Abstract
Density gradient theory has become an important tool for calculating the surface tension of pure components as well as mixtures. The calculation requires knowledge about the so-called influence parameter. Since in most applications this parameter is obtained by fitting results of the density gradient theory to experimental data for surface tensions, the approach lacks predictive power. We propose a predictive density gradient theory based on nonlocal density functional theory (DFT) using the perturbed chain polar statistical associating fluid theory (PCP-SAFT) as equation of state. The formalism can also be applied to other Helmholtz energy functionals based on weighted densities. The predictive density gradient theory (pDGT) is obtained by applying a gradient expansion to the weighted densities of the PCP-SAFT Helmholtz energy functional to second order and expanding the Helmholtz energy density to first order.
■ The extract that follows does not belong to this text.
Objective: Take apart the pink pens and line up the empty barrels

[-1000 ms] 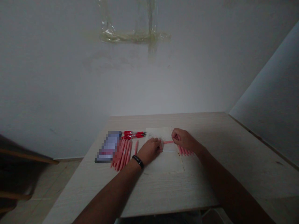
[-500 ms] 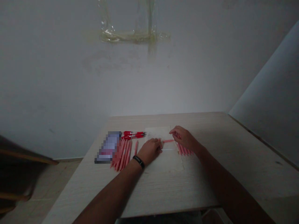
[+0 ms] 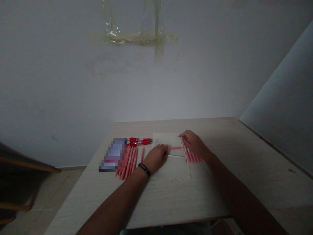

The resulting model approximates the DFT and can be cast into the form of a density gradient theory. The resulting influence parameter depends on local densities and on temperature. We assess the predictive power of the proposed pDGT to calculate surface tensions of vapor-liquid interfaces of pure components as well as mixtures. The results show that pDGT reduces the computational complexity compared with nonlocal DFT calculations, while largely preserving its accuracy as well as its predictive capability.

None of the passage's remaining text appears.